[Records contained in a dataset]

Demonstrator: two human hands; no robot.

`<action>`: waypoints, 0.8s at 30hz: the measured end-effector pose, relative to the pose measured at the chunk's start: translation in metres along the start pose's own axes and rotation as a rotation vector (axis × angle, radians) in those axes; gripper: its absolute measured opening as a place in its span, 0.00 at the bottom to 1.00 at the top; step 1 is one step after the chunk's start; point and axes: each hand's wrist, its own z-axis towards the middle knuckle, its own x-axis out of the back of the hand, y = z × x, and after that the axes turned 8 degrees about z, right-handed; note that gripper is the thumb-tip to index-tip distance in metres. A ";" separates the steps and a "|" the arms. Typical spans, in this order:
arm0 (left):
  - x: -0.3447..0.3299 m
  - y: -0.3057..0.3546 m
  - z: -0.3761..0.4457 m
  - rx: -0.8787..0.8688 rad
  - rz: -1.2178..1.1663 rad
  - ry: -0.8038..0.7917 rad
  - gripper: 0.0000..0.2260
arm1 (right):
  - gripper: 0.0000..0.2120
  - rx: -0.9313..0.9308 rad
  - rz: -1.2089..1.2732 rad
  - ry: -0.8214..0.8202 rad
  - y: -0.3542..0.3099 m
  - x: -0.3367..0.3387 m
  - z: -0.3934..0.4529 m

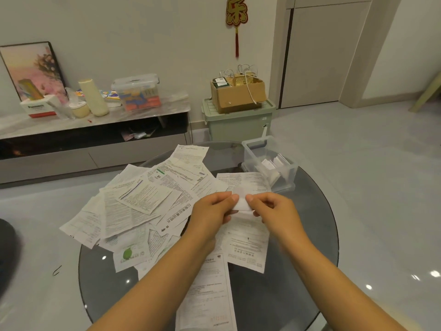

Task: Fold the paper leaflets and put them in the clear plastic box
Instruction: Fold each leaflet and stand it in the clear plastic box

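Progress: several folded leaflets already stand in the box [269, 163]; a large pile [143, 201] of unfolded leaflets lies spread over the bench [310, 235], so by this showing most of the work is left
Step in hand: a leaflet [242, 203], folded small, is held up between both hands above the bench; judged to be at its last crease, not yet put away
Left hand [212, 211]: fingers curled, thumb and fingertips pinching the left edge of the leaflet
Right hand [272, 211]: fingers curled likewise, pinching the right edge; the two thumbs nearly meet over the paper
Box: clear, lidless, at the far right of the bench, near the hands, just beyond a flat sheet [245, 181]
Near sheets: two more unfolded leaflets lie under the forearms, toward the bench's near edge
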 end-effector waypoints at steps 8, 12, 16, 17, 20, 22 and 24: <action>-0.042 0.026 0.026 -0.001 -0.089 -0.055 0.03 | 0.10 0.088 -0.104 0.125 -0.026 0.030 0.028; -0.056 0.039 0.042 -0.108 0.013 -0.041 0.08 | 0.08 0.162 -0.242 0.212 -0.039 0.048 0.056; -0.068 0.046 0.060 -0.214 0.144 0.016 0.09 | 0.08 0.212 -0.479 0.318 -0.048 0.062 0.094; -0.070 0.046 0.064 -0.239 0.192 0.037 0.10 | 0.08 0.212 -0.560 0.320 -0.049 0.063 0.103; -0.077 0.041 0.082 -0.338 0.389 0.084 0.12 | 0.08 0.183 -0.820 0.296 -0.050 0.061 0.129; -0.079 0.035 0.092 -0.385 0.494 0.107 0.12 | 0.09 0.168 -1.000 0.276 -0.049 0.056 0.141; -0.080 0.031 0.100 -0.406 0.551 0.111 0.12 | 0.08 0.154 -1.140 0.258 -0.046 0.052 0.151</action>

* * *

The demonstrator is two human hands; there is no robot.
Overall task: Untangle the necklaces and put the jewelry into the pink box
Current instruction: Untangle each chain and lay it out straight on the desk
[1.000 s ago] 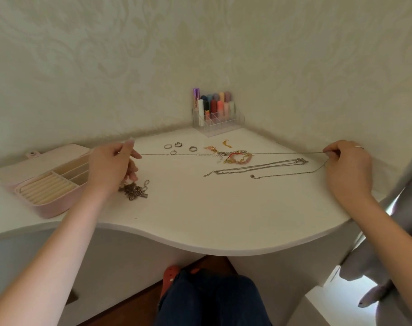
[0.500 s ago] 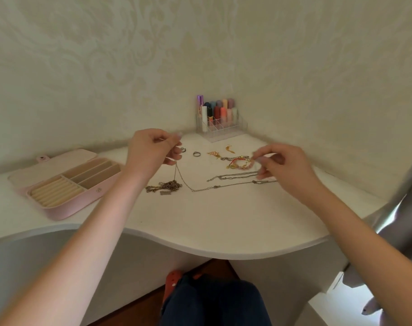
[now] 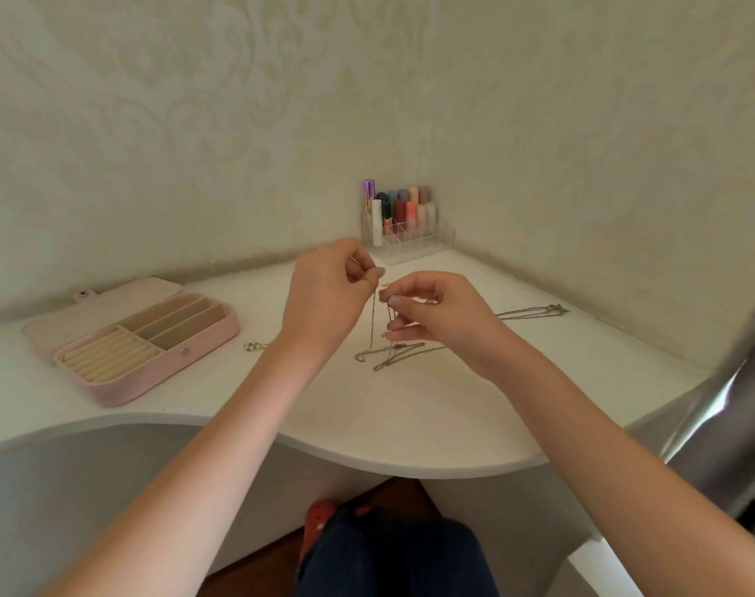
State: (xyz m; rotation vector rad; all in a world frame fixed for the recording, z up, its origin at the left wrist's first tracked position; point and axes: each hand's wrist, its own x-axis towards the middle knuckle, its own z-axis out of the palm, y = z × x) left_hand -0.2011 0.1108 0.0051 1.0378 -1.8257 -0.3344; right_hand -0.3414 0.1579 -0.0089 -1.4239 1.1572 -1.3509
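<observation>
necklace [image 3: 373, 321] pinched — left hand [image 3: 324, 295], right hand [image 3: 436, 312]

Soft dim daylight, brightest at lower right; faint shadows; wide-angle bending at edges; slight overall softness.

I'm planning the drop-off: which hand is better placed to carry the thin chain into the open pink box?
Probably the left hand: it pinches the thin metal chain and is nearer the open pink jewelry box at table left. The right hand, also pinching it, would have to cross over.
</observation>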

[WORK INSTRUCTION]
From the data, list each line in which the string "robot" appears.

[ANSWER SECTION]
Demonstrator: two human hands; no robot.
The demonstrator is two human hands; there is no robot.

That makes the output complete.